* PROBLEM TO SOLVE: Copy exactly the lines of the material below that run from the one containing "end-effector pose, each" through the one containing "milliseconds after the". Copy no other lines.

* EXTRACTED DATA:
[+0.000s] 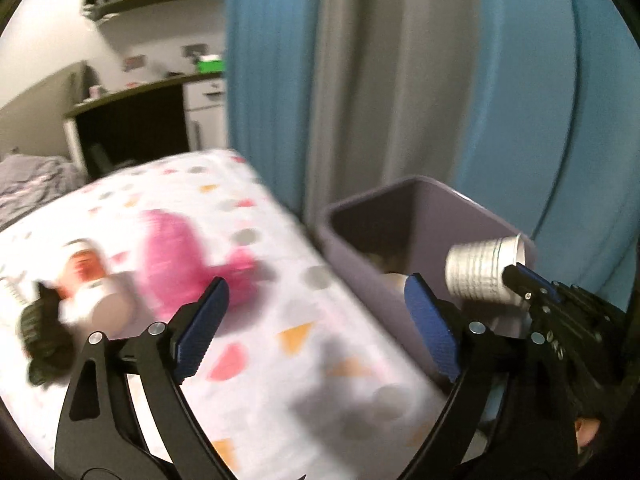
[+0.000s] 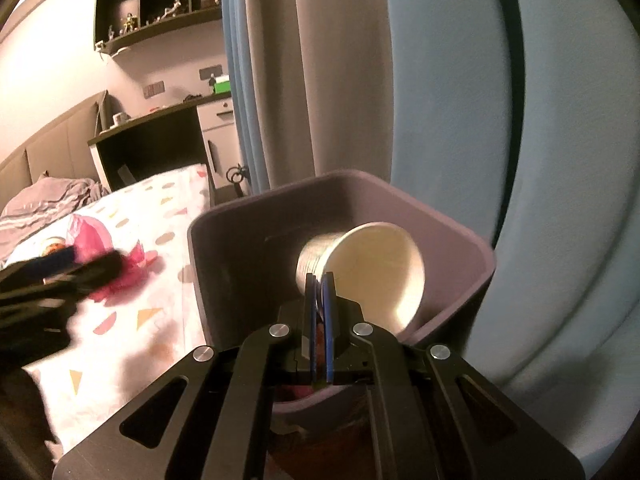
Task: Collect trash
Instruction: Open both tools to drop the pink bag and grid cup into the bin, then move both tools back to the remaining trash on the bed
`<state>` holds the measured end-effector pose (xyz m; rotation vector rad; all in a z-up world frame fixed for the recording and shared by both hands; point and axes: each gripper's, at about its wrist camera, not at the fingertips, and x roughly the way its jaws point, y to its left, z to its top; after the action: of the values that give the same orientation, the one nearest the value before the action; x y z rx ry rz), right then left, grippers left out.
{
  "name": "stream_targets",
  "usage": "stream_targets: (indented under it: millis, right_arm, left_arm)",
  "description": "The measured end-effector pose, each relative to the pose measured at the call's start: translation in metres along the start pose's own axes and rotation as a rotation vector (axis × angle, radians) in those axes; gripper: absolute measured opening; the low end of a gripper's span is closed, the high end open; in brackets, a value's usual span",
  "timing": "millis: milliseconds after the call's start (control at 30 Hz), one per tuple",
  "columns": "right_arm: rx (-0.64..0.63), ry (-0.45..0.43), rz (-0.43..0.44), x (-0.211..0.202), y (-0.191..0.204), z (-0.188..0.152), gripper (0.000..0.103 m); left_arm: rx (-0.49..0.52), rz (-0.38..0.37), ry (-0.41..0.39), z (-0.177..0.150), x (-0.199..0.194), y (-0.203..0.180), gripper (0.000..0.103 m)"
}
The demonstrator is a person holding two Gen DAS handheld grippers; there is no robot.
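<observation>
Beside the bed, against blue and grey curtains, stands a purple bin (image 2: 452, 276), and that is where I am working. With my right gripper (image 2: 319, 280) I hold a white paper cup (image 2: 372, 272): its two blue pads are pressed together on the cup's rim, and the cup lies on its side over the bin's open top, its mouth turned toward my camera. From the left wrist view the same cup (image 1: 482, 270) hangs above the bin's (image 1: 400, 200) right rim, not yet dropped.

My left gripper (image 1: 316, 334) has its fingers spread wide with nothing between them. It hovers over the corner of the bedsheet (image 1: 280, 320), white with coloured dots and triangles, beside the bin.

At the bottom of the bin I can make out something pale, so I judge that at least one piece is already in, though it is too dim to name.

Left on the bed are a crumpled pink wrapper or tissue (image 1: 192, 260), a small package (image 1: 86, 280) in red and white, and a dark object (image 1: 44, 336) near it; all three are blurred. My estimate: the cup is a release away from done, and those bed items remain to be gathered.
</observation>
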<state>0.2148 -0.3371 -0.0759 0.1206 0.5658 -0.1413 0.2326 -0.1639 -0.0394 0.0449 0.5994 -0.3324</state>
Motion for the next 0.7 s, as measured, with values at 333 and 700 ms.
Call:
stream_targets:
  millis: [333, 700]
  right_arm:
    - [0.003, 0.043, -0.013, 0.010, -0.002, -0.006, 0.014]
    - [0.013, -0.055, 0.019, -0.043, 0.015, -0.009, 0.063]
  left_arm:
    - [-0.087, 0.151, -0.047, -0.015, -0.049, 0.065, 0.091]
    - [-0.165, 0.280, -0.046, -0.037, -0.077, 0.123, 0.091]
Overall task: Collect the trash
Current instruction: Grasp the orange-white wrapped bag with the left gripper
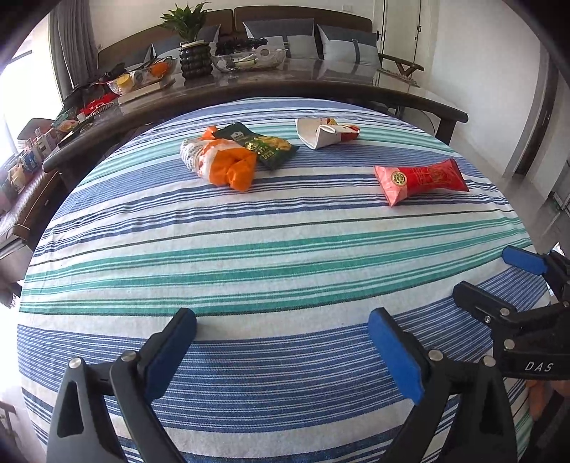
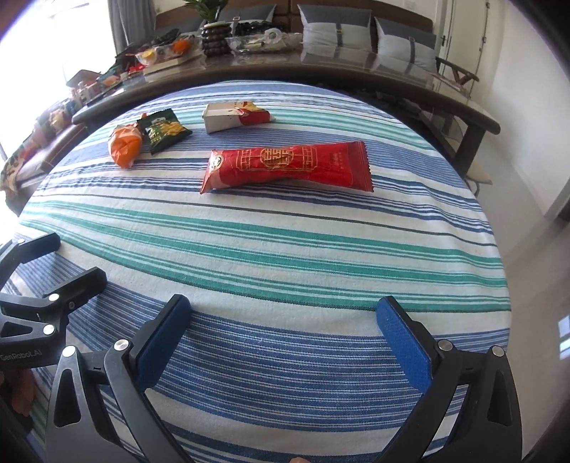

* ANSWER SPACE:
  "description": "The measured end-effector pose, each relative to the pose measured at the call's start: translation in metres along the start pose's own axes and rotation as a rotation vector (axis × angle, radians) in those axes; gripper: absolute measured opening; the low end of a gripper's span is closed, the high end open; in brackets, a value's usual span",
  "timing": "millis: milliseconds after the call's start (control at 30 Hz), one per tuple",

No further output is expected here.